_Prompt_
Begin at the line containing "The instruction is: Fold" in the records below, end at the line containing "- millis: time", and retype each line in that span exactly. No other line and no image should appear.
Extracted material: Begin
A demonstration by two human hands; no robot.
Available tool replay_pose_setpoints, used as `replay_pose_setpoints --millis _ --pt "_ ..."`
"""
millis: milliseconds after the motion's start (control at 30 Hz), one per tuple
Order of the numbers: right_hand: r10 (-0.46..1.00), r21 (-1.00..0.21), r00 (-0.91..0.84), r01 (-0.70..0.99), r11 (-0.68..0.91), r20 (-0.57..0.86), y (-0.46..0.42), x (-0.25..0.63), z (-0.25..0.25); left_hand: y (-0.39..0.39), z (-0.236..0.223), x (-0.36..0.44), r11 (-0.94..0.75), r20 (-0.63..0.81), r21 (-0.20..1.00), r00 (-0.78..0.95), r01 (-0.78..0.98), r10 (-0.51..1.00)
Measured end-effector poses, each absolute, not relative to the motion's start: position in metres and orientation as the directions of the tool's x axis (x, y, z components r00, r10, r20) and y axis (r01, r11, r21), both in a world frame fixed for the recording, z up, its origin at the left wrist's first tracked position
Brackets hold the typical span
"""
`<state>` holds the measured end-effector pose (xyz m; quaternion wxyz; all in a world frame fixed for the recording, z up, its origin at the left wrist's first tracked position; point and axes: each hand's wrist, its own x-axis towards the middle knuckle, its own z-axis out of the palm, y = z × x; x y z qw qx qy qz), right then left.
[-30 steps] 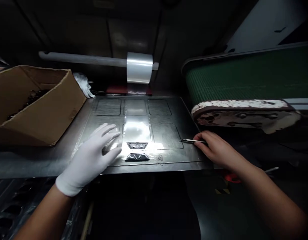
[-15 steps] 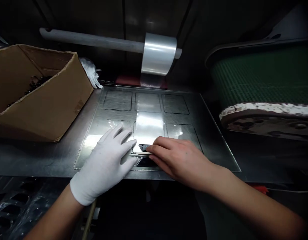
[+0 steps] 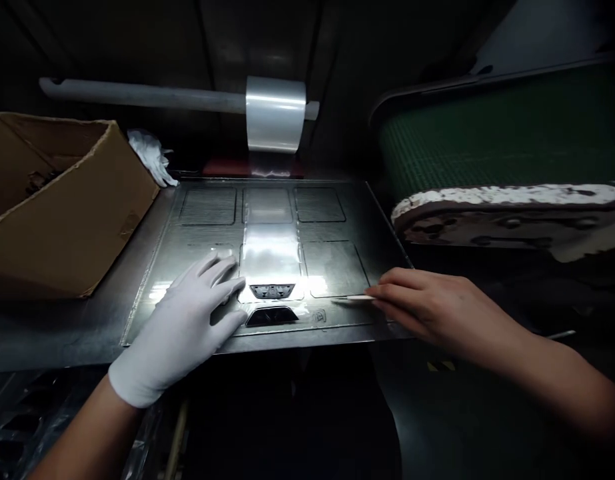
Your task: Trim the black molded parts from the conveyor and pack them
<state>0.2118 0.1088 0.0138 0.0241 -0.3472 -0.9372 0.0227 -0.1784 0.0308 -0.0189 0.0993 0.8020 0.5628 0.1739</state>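
Observation:
My left hand [image 3: 187, 313], in a white glove, lies flat with fingers spread on a metal plate [image 3: 337, 320], pressing down clear film beside two small dark parts [image 3: 271, 303]. The parts sit under a strip of clear film [image 3: 270, 250] that runs down from a roll [image 3: 276, 123] on a bar. My right hand [image 3: 432, 307], bare, pinches a thin blade [image 3: 354, 298] low over the plate's right side, its tip pointing left toward the parts.
An open cardboard box [image 3: 62, 207] holding dark parts stands at the left. A crumpled white glove [image 3: 150, 153] lies behind it. A green conveyor belt [image 3: 497, 133] with a worn end piece [image 3: 502, 213] rises at the right. The plate has several rectangular outlines.
My right hand drew the blade from beside the parts back out to the right. My left hand stayed pressed on the film. The view shifted slightly.

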Motion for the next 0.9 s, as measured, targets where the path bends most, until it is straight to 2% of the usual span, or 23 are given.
replay_pose_setpoints --millis 167,300,433,600,800,900 --pt "0.810 -0.113 -0.550 0.808 0.578 0.205 0.115 0.250 -0.020 0.023 -0.010 -0.164 -0.396 0.275 0.432 0.300 0.810 0.914" --pt "0.819 -0.168 -0.462 0.827 0.536 0.339 0.123 0.238 -0.045 0.020 0.001 -0.137 -0.478 0.158 0.367 0.453 0.798 0.877" --pt "0.808 -0.228 -0.412 0.814 0.534 0.422 0.115 0.219 -0.053 0.025 0.009 -0.119 -0.452 -0.018 0.307 0.480 0.837 0.877" --pt "0.784 -0.323 -0.314 0.782 0.534 0.536 0.082 0.203 -0.053 0.029 0.018 -0.117 -0.463 -0.106 0.249 0.499 0.851 0.860" --pt "0.766 -0.481 -0.171 0.689 0.543 0.620 0.042 0.192 -0.056 0.025 0.014 -0.118 -0.521 -0.078 0.126 0.532 0.844 0.843" --pt "0.760 -0.526 -0.156 0.634 0.567 0.631 0.024 0.186 -0.060 0.020 0.008 -0.119 -0.517 -0.025 0.132 0.525 0.846 0.851"
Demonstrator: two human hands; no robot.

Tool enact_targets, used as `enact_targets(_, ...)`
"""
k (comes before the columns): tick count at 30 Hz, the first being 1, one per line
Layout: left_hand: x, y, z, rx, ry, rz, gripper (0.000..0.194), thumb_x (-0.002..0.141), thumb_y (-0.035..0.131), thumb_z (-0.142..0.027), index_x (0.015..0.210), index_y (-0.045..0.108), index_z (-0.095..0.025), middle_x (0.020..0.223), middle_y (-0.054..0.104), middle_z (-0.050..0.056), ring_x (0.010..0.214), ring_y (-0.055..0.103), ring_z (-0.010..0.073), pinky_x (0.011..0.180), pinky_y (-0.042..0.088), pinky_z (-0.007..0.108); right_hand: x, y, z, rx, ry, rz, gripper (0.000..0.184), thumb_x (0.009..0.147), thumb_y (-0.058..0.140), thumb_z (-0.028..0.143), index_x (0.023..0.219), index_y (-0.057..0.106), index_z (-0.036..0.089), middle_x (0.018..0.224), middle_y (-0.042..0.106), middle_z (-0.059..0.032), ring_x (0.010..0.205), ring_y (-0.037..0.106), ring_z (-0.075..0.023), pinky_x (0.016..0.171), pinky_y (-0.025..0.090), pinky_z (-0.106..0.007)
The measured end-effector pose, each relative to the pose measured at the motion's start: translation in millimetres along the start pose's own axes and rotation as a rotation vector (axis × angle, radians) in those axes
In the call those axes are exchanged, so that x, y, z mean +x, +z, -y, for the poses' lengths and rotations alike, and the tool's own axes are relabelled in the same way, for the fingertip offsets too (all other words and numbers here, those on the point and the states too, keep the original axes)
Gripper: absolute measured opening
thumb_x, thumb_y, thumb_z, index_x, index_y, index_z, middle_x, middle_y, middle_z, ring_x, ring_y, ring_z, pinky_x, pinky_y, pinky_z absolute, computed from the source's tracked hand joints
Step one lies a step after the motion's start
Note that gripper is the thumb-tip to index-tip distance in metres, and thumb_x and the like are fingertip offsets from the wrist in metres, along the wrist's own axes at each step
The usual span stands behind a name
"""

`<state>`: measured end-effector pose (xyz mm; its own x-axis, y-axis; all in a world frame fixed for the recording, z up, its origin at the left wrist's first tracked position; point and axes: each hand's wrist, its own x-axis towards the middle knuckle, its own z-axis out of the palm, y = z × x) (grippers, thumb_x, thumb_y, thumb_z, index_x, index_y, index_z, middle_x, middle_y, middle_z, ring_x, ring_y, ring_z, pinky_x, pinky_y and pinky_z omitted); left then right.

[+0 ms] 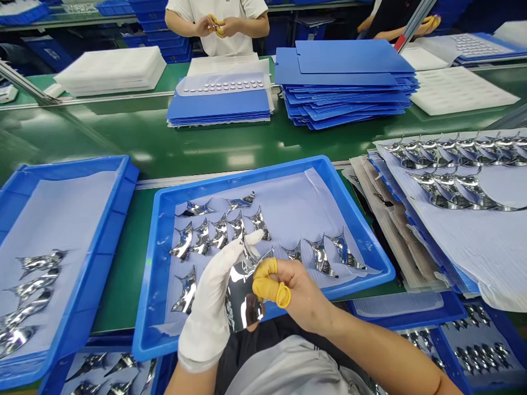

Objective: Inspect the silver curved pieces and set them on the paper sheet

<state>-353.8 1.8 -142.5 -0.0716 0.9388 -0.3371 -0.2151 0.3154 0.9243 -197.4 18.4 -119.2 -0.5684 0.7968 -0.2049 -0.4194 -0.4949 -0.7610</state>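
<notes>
grey shirt front (288, 367) lies nearest, at the bottom of the frame. left hand (209, 302), in a white glove, stands with fingers extended, pressed against a curved mirror-finish metal piece (242, 299); cannot tell whether it grips or only supports. right hand (298, 291), bare except for yellow finger cots (263, 282), is closed, pinching the same piece. piece is held just above a blue tray (242, 176) lined with a pale sheet (288, 203), where a dozen or more similar pieces (220, 233) lie in loose rows. second lined tray (88, 241) at left holds more pieces. stacked blue sheets (346, 93) sit across the green surface (164, 137), near a co-worker (218, 27) whose two hands hold something yellow.
</notes>
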Motion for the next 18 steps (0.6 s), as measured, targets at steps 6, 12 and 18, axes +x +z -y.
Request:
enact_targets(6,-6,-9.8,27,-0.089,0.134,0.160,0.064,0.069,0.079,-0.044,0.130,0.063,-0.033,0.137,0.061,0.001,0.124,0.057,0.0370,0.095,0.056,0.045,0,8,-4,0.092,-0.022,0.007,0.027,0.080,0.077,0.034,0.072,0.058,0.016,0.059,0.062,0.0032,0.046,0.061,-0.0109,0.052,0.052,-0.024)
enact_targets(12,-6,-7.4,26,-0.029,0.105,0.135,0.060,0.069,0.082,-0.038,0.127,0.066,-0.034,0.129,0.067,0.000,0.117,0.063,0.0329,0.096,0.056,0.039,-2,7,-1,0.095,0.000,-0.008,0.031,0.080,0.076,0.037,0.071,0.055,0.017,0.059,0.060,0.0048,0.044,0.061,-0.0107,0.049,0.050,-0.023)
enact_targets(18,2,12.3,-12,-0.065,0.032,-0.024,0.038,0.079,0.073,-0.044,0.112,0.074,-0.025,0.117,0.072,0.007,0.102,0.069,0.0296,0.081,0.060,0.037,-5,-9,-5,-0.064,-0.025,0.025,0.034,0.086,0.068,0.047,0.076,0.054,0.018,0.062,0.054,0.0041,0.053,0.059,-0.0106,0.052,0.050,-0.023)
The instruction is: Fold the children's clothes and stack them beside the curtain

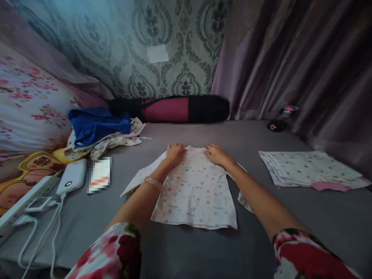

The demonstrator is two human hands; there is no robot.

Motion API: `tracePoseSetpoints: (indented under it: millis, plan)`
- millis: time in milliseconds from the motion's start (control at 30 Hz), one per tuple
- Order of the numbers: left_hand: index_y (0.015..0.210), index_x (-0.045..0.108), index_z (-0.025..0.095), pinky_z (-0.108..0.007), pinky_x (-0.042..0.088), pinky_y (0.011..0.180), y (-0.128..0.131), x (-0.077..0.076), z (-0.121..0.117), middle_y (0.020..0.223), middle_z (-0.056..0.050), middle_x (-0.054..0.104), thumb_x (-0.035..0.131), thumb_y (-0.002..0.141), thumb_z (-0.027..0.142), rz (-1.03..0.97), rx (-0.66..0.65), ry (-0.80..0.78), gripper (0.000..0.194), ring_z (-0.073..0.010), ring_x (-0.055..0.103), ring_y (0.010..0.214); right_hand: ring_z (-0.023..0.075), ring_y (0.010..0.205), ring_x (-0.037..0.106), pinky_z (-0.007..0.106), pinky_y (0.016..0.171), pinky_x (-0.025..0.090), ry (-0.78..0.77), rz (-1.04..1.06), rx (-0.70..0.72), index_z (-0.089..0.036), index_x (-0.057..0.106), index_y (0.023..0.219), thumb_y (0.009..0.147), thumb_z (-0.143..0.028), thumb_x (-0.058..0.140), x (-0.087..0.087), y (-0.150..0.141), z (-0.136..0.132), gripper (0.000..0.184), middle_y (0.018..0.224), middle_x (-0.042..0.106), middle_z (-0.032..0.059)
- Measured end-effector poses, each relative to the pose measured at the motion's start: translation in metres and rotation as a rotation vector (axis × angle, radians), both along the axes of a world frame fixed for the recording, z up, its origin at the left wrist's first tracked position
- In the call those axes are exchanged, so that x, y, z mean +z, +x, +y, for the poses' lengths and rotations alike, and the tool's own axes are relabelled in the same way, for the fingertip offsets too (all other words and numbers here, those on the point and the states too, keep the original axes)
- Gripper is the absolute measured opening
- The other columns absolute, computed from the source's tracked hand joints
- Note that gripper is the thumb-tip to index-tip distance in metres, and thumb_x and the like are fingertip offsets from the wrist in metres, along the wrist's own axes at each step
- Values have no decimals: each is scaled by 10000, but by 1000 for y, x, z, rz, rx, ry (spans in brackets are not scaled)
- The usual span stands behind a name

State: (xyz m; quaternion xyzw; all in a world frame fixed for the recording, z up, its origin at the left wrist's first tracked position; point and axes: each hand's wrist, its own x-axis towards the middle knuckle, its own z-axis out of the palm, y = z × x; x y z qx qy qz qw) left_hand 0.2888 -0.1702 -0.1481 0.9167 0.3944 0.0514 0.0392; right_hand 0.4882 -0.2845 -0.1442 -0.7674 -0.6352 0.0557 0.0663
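White printed shirt point(196, 197) lies spread on the grey surface point(188, 255), mid-view, collar away from the person, hem toward them. Sleeves out to both sides, each partly covered by a forearm. Left hand point(175, 154) on shirt near the collar's left side, fingers bent; right hand point(217, 155) on the opposite shoulder, fingers lightly curved. Can't tell if either pinches fabric or just presses. Bracelet point(153, 183) on left wrist.

Right of shirt, well apart: folded clothes stack point(308, 166), pink bit at near edge. Beyond it, dark bottle point(281, 118) near purple curtain point(255, 77).

Left of shirt: pixelated item point(100, 174), then white power bank point(72, 176) with cable, beside power strip point(29, 203). Behind those, clothes heap with blue garment point(99, 124) on top. Far back: black-and-maroon long bag point(168, 109) along patterned wall point(186, 38).
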Motion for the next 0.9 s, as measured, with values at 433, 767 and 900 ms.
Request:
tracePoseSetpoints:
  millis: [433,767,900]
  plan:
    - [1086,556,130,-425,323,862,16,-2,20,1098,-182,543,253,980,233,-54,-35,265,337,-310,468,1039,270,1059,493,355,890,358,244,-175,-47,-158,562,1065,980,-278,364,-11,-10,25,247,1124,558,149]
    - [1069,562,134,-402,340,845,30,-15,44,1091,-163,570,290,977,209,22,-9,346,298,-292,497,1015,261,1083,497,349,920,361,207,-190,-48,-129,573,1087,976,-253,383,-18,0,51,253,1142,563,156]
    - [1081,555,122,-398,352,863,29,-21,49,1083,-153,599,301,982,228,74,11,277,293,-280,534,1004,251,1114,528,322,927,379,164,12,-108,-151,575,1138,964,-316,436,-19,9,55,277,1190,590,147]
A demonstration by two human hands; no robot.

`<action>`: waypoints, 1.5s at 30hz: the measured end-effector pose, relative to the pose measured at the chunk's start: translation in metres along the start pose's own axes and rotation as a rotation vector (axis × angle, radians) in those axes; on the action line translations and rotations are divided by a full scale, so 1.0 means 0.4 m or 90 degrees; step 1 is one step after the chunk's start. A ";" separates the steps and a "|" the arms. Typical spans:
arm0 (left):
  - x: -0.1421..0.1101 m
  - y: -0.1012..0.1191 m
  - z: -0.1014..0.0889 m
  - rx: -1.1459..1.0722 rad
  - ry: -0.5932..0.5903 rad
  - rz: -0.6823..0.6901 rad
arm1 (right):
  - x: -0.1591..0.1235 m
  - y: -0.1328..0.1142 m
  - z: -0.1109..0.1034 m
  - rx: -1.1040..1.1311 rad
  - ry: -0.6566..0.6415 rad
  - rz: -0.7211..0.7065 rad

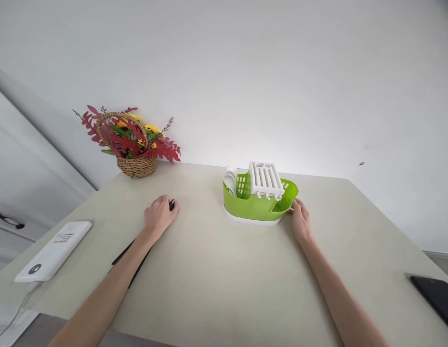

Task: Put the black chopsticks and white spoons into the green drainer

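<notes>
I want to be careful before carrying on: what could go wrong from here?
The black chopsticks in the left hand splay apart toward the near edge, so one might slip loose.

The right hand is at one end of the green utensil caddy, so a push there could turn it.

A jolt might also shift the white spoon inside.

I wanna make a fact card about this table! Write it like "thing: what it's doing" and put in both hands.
Left hand: closed on thin black sticks, low over the table
Right hand: at the right end of the green caddy; some fingers hidden
On top of caddy: white slotted rack with little hooks
Inside caddy, left end: white spoon-like thing
Back left: wicker basket of red leaves and yellow flowers
Left edge: white device with a cable
Right edge: black phone
</notes>
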State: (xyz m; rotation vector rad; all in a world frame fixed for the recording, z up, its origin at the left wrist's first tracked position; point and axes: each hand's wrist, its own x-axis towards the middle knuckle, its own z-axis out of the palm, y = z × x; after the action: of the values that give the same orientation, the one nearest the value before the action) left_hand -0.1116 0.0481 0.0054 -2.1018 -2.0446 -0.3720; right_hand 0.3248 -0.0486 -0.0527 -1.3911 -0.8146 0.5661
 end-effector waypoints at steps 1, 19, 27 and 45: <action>0.000 -0.001 0.003 -0.002 0.008 0.005 | 0.001 0.001 0.000 0.000 0.000 0.001; 0.079 0.277 -0.146 -0.536 0.206 0.323 | 0.007 0.006 0.003 -0.009 0.014 0.001; 0.162 0.481 -0.225 -0.238 0.043 0.444 | 0.017 0.009 0.003 0.016 0.020 0.003; 0.173 0.515 -0.230 -0.059 0.069 0.549 | 0.061 0.074 0.004 0.004 -0.011 -0.002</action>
State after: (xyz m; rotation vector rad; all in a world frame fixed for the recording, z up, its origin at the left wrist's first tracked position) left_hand 0.0908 0.0788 0.1223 -2.6765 -0.9181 -0.4121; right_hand 0.3419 -0.0251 -0.0780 -1.3813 -0.8283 0.5776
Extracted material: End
_Output for this task_
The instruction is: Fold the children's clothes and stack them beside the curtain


The demonstrator is two human hands; there is no robot.

Motion API: `tracePoseSetpoints: (indented under it: millis, plan)`
- millis: time in milliseconds from the motion's start (control at 30 Hz), one per tuple

The output above is complete as it stands.